Output the full listing word for word.

◆ **DATA BLOCK**:
---*---

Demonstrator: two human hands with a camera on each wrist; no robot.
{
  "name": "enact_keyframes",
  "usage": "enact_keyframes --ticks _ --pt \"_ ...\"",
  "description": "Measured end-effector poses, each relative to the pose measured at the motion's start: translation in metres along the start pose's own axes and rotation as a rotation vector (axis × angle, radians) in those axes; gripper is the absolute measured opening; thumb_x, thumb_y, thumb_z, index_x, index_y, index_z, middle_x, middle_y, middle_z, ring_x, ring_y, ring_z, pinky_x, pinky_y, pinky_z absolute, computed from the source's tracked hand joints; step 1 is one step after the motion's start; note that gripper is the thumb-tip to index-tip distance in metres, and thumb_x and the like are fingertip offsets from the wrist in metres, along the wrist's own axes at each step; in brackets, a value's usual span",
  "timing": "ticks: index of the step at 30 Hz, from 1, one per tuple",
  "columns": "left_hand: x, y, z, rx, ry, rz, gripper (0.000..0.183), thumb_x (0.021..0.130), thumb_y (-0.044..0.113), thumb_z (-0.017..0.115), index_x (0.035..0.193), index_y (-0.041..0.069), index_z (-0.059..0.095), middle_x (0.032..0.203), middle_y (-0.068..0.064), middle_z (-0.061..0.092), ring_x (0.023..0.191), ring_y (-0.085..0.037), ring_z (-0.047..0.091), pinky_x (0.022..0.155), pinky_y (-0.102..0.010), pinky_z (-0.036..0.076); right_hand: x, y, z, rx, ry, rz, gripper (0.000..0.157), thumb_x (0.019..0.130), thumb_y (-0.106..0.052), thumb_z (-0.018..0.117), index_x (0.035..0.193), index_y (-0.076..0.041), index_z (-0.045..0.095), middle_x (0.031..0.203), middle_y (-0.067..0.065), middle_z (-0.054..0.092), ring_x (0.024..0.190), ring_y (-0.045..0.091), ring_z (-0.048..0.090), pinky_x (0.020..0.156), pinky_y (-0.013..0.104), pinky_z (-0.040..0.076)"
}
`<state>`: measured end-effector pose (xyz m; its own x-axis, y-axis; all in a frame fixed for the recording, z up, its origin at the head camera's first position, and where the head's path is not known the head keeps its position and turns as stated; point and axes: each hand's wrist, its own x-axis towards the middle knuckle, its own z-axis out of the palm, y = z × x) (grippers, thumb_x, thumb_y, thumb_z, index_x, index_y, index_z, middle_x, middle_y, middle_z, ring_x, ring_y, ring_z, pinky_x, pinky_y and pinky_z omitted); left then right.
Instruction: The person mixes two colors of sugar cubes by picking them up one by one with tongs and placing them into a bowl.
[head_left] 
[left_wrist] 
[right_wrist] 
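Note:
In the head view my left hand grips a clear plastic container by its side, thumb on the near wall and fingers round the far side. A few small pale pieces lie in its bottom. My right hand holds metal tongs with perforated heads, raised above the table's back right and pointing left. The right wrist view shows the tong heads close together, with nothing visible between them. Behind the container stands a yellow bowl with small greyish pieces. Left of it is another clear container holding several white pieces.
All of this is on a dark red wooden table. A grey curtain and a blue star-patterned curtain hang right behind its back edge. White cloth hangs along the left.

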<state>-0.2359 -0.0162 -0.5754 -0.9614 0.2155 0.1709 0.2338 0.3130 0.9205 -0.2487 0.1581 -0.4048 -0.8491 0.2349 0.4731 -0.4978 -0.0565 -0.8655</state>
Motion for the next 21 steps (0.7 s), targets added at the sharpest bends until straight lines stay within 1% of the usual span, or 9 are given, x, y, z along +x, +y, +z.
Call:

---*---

◆ **EXERCISE SOLUTION**:
Demonstrator: two human hands with a camera on each wrist; no robot.
{
  "name": "enact_keyframes",
  "usage": "enact_keyframes --ticks _ --pt \"_ ...\"",
  "description": "Measured end-effector poses, each relative to the pose measured at the motion's start: translation in metres along the start pose's own axes and rotation as a rotation vector (axis × angle, radians) in those axes; gripper is the absolute measured opening; thumb_x, thumb_y, thumb_z, index_x, index_y, index_z, middle_x, middle_y, middle_z, ring_x, ring_y, ring_z, pinky_x, pinky_y, pinky_z absolute, computed from the source's tracked hand joints; step 1 is one step after the motion's start; note that gripper is the thumb-tip to index-tip distance in metres, and thumb_x and the like are fingertip offsets from the wrist in metres, along the wrist's own axes at each step; in brackets, a value's usual span",
  "timing": "ticks: index of the step at 30 Hz, from 1, one per tuple",
  "columns": "left_hand: x, y, z, rx, ry, rz, gripper (0.000..0.183), thumb_x (0.021..0.130), thumb_y (-0.044..0.113), thumb_z (-0.017..0.115), index_x (0.035..0.193), index_y (-0.041..0.069), index_z (-0.059..0.095), middle_x (0.032..0.203), middle_y (-0.068..0.064), middle_z (-0.061..0.092), ring_x (0.023..0.191), ring_y (-0.085..0.037), ring_z (-0.047..0.091), pinky_x (0.022..0.155), pinky_y (-0.102..0.010), pinky_z (-0.036..0.076); right_hand: x, y, z, rx, ry, rz, gripper (0.000..0.157), thumb_x (0.019..0.130), thumb_y (-0.106..0.052), thumb_z (-0.018..0.117), index_x (0.035..0.193), index_y (-0.076..0.041), index_z (-0.045..0.095), middle_x (0.031..0.203), middle_y (-0.067..0.065), middle_z (-0.054..0.092), ring_x (0.024..0.190), ring_y (-0.045..0.091), ring_z (-0.048..0.090), pinky_x (0.020..0.156), pinky_y (-0.013..0.104), pinky_z (-0.040..0.076)"
}
`<state>`: measured end-effector pose (xyz m; its own x-axis, y-axis; all in a frame fixed for the recording, z up, its origin at the head camera's first position, and where the head's path is not known the head keeps its position and turns as stated; point and axes: each hand's wrist, its own x-axis towards the middle knuckle, its own z-axis out of the palm, y = z × x) (grippers, thumb_x, thumb_y, thumb_z, index_x, index_y, index_z, middle_x, middle_y, middle_z, ring_x, ring_y, ring_z, pinky_x, pinky_y and pinky_z omitted); left then right.
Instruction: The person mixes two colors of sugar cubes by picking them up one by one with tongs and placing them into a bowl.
[head_left] 
[left_wrist] 
[right_wrist] 
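Note:
In the head view my left hand grips a clear plastic container by its side, thumb on the near wall and fingers round the far side. A few small pale pieces lie in its bottom. My right hand holds metal tongs with perforated heads, raised above the table's back right and pointing left. The right wrist view shows the tong heads close together, with nothing visible between them. Behind the container stands a yellow bowl with small greyish pieces. Left of it is another clear container holding several white pieces.
All of this is on a dark red wooden table. A grey curtain and a blue star-patterned curtain hang right behind its back edge. White cloth hangs along the left.
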
<state>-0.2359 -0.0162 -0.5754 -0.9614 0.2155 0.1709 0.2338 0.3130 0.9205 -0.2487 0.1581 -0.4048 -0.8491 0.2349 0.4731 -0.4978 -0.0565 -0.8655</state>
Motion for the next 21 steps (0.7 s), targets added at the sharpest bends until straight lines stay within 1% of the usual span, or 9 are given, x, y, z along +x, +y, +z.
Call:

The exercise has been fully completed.